那些母亲们打两份工、省吃俭用攒下的钱,在闫学晶眼里或许不够支付一个月的房租,可那是她们能拿出的全部。
长期处于高消费圈层,让闫学晶的认知出现了严重偏差,她看不到月入数千要养娃、租房、养老的复合压力,看不到零人脉、零资本的底层奋斗有多艰难,看不到那些母亲们在深夜里偷偷抹泪的模样。
更讽刺的是,闫学晶的荧幕人设一直是:
底层母亲代言人。
她演过质朴的农村妇女,演过为家庭操劳一生的母亲,那些角色让观众觉得她懂底层、接地气。
可这场直播撕碎了所有伪装,让大家发现,屏幕上的共情不过是演技,现实中的她早已:
脱离了群众。
就像网友说的:我们以为她是自己人,没想到她早就站在了对岸。
这种信任的崩塌,比哭穷本身更让人寒心。
当一个公众人物利用自己的影响力,将奢华生活包装成苦难,就等于否定了那些真正在苦难中挣扎的人的价值,让他们觉得自己的努力一文不值,自己的苦难无人看见。
风波发酵后,网传闫学晶发布视频怒怼网友,称质疑者是:
酸黄瓜、扯老婆舌。
这番傲慢的回应进一步激化了矛盾,网友甚至发起了对她代言品牌的抵制,出现了扔酱潮。
可没过多久,她的儿子林傲霏发声辟谣,称那段怒怼视频是旧料剪辑嫁接,与本次风波无关,红星新闻记者核查后也证实了这一点。
可舆论的反噬,从来都不是针对单一事件,而是长期积累的:
不满。
闫学晶对儿子的爱或许是真的,她想帮儿子分担压力的心情也未必虚假,但她用错了方式,站错了:
立场。
她不知道,这个世界上有多少母亲,连带病直播的资格都没有,她们只能靠出卖体力换取微薄的收入。

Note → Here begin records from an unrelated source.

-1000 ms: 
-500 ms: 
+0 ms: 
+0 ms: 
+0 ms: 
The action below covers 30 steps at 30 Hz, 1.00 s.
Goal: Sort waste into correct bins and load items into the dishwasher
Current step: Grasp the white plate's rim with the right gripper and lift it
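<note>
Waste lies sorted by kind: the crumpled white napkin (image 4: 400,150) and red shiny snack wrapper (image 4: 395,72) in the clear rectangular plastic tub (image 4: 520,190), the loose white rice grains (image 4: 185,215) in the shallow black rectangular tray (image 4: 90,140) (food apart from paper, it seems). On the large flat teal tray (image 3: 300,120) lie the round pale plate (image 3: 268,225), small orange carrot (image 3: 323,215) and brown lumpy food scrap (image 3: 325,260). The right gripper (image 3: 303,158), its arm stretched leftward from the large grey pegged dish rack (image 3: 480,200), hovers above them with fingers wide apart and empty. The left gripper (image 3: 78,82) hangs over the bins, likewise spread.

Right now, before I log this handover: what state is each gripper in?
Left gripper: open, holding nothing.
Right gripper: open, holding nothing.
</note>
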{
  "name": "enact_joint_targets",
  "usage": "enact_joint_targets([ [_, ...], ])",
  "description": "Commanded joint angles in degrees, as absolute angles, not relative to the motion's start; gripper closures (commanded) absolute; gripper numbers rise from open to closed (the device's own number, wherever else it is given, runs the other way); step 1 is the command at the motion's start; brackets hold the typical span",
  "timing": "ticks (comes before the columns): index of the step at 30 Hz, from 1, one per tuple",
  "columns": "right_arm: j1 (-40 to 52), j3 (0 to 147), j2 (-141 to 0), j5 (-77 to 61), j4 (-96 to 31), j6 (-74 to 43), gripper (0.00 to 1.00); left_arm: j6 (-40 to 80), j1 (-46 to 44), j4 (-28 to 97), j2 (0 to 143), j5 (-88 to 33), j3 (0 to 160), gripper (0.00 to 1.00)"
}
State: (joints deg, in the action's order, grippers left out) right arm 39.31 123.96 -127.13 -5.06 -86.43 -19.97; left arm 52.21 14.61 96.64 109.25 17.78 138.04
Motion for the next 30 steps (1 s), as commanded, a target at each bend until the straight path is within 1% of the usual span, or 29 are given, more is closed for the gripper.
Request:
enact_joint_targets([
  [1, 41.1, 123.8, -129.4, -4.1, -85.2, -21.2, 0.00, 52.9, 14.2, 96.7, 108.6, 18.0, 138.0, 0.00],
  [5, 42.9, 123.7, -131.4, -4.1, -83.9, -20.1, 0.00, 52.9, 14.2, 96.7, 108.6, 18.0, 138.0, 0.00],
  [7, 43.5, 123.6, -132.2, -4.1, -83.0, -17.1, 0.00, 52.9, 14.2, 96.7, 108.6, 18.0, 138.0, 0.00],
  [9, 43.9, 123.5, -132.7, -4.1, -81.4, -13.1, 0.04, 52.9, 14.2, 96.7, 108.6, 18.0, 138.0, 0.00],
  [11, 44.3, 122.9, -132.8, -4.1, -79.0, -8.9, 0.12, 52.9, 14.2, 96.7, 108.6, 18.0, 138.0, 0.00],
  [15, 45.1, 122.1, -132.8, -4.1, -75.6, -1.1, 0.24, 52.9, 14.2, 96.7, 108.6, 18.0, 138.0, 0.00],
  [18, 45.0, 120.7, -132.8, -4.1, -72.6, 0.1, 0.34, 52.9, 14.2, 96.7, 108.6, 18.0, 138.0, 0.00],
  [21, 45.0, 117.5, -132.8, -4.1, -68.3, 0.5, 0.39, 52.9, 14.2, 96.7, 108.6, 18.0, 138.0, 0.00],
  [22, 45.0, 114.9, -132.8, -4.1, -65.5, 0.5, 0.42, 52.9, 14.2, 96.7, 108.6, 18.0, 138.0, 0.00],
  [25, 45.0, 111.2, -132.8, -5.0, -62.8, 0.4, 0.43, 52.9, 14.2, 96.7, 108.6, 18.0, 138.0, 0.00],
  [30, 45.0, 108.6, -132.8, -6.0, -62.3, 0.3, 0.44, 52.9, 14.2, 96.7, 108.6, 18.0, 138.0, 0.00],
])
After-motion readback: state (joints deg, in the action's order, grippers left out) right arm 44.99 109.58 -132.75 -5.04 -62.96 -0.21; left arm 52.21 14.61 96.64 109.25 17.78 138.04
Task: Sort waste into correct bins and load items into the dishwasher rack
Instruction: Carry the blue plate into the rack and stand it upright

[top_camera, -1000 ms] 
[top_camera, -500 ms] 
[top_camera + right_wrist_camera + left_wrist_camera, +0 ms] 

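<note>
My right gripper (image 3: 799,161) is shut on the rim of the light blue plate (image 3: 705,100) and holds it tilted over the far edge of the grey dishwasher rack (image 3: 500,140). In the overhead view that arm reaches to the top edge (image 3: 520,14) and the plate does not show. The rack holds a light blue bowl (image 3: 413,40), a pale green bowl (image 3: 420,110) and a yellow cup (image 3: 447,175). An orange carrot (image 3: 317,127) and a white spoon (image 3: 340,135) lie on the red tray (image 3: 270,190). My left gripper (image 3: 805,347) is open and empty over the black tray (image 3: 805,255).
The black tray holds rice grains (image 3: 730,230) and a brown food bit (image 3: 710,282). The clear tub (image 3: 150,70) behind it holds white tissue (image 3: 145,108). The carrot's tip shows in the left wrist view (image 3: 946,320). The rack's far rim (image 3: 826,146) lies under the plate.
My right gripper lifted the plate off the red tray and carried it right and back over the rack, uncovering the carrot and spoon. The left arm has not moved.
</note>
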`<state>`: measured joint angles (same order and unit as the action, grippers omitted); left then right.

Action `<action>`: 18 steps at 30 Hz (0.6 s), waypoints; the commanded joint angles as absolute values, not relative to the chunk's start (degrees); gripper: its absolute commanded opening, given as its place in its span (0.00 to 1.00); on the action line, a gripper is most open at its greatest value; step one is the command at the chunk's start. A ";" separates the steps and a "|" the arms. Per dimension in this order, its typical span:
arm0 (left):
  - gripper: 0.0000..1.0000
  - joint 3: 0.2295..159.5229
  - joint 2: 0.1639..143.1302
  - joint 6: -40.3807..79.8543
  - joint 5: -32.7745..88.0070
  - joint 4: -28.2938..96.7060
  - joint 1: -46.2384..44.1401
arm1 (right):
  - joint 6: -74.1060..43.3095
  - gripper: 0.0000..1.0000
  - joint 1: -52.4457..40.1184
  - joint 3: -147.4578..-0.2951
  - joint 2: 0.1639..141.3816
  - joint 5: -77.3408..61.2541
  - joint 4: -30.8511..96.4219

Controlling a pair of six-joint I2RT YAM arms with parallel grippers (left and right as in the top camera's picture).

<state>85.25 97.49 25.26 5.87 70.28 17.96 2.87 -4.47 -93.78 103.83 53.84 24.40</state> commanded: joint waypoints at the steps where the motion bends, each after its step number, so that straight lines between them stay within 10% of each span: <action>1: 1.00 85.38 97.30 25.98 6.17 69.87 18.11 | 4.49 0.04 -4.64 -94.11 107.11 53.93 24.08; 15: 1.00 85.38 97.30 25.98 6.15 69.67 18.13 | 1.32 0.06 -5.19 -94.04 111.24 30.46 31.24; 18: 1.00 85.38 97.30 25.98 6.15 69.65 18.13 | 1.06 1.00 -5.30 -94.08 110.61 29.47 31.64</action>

有多少母亲,连7万的手表都没见过,她们的目标只是让孩子能在大城市站稳脚跟。
有多少母亲,从未想过要什么海景房、大平层,她们只希望孩子能平安健康,不用为生计发愁。
当闫学晶把年入四十万+年开销180 万当成苦难时,底层母亲们正在为年入几万+养活一家人:
拼尽全力。
当她抱怨要补贴儿子时,底层母亲们正在为给儿子凑首付而透支自己的身体。
这场哭穷风波,也让我们看清了阶层之间的距离。
这种距离,不是财富的差距,而是同理心的缺失,是对他人苦难的漠视。
你以为的岁月静好,可能是别人遥不可及的梦想。
你抱怨的苦难,可能是别人求之不得的生活。
对于当下很多选择退守自我的年轻人来说,闫学晶的哭穷或许会让他们更加:
失望。
当他们看到一个拥有如此多资源的人还在抱怨时,会更加觉得这个世界不公平,更加坚信努力没用,更加愿意躲在自己的小世界里,拒绝与外界交流。
可反过来想,那些底层母亲们从未因为苦难而放弃,她们在无声中坚持,在黑暗中前行,用自己的行动诠释着努力的意义。
闫学晶的风波还在发酵,有人批评她,有人理解她,有人吐槽营销号带节奏。
但无论舆论如何变化,有一点无法改变:
真正的苦难不该被消费,真正的付出不该被轻视。
当一个人失去了同情心,失去了对他人苦难的感知力,她还能被称为人 吗?
这个问题,或许不仅是问闫学晶,也是问我们每一个人。
在这个越来越浮躁的社会里,我们不妨问问自己:
是否还能保持对底层的敬畏,对苦难的共情,以及对他人的善意。